Dan mengenai make up, jika hal itu bisa menambah kecantikan dan tidak membahayakannya, maka boleh digunakan. Tetapi saya pernah mendengar, bahwa make up itu membahayakan kulit wajah, mengakibatkan kulit wajah berubah menjadi jelek sebelum masa tuanya. Saya menyarankan kepada para wanita untuk bertanya kepada para dokter tentang hal ini. Jika berita itu benar, maka menggunakan make up itu menjadi haram atau minimal makruh, karena semua yang mengakibatkan kerusakan, adakalanya haram atau adakalanya makruh. (Majmu’ Fatawa syaikh Muhammad bin Shalih Utsaimin:2/771 – 772 ).

Sumber;

https://ar.islamway.net/fatwa/3787/هل-يجوز-للمرأة-استعمال-المكياج-الصناعي-لزوجها

 

✅Berkata syaikh Abdullah bin Abdul Aziz bin Baz: rahimahullah :

Berkaitan dengan penggunaan bedak untuk kaum wanita, maka perlu adanya perincian: 

1.Jika berasal dari bahan yang mubah dan tidak memadharatkan wajah kaum wanita maka tidaklah mengapa.

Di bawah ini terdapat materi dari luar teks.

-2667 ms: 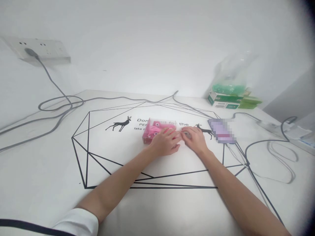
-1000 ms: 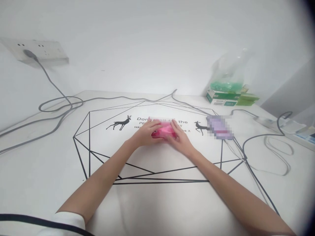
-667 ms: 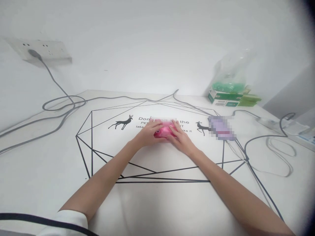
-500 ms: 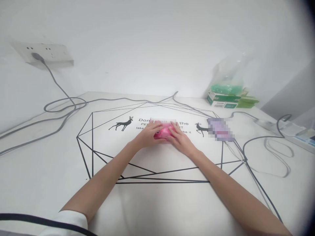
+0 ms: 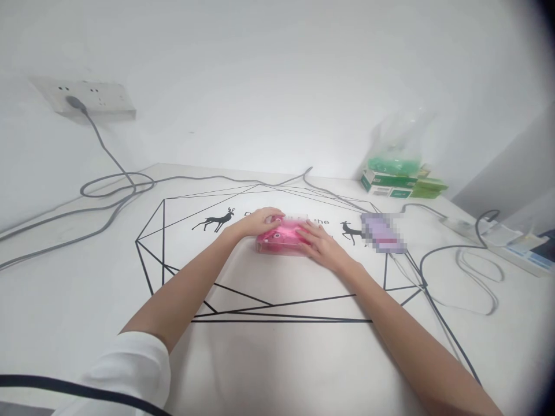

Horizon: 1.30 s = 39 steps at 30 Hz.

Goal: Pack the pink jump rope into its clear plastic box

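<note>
A clear plastic box [image 5: 284,245] with shiny pink contents lies on the white table between my hands. A small round eye-like mark shows on the pink part, but I cannot tell what the item is. My left hand [image 5: 259,221] curls its fingers over the box's far left corner and grips it there. On the right side of the box, my right hand [image 5: 323,245] rests with fingers spread flat on top. Printed lettering on the table is partly covered by the box and hands.
A purple phone-like item, blurred out [image 5: 384,233], lies to the right. Green-and-white cartons [image 5: 388,184] with a plastic bag on top stand at the back right. A grey cable [image 5: 195,177] runs along the back from a wall socket [image 5: 102,101]; more cables cross the right side.
My left hand has shifted from the box's near left side to its far left corner, uncovering more of the pink part. The right hand stays on the right side. The view has shifted slightly.
</note>
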Available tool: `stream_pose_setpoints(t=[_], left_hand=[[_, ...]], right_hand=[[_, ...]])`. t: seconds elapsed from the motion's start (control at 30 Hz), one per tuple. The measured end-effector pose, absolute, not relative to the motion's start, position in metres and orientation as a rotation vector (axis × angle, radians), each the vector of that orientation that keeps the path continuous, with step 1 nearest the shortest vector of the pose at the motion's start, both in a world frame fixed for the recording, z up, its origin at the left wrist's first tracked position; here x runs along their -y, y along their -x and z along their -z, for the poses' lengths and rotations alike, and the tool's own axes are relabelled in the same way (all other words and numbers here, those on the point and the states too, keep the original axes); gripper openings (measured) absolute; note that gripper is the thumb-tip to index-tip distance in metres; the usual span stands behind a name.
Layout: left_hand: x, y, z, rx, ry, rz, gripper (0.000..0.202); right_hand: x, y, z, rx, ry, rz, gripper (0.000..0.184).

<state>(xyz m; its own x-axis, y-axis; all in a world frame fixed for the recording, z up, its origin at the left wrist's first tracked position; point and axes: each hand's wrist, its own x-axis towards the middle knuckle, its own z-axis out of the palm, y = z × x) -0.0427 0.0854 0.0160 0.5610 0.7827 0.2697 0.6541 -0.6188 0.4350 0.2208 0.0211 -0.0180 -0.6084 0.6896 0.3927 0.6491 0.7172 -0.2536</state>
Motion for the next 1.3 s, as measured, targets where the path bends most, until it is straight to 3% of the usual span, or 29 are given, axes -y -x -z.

2.Jika berasal dari sesuatu yang memabukkan atau memadharatkan wajah, membuat wajah berbintik hitam dan lain-lainnya maka tidak diperbolehkan,berdasarkan sabda Nabi shallallahu alaihi wa sallam :

ﻻ ﺿﺮﺭ ﻭﻻ ﺿﺮﺍﺭ

Tidak boleh menimbulkan bahaya dan tidak boleh menyebabkan bahaya bagi orang lain” (HR. Ibnu Majah, Ibnu Hiban dan Ahmad).

Seorang mukmin dan mukminah dilarang melakukan sesuatu yang memadharatkan dirinya baik di wajah ataupun yang lainnya dari anggota badannya”.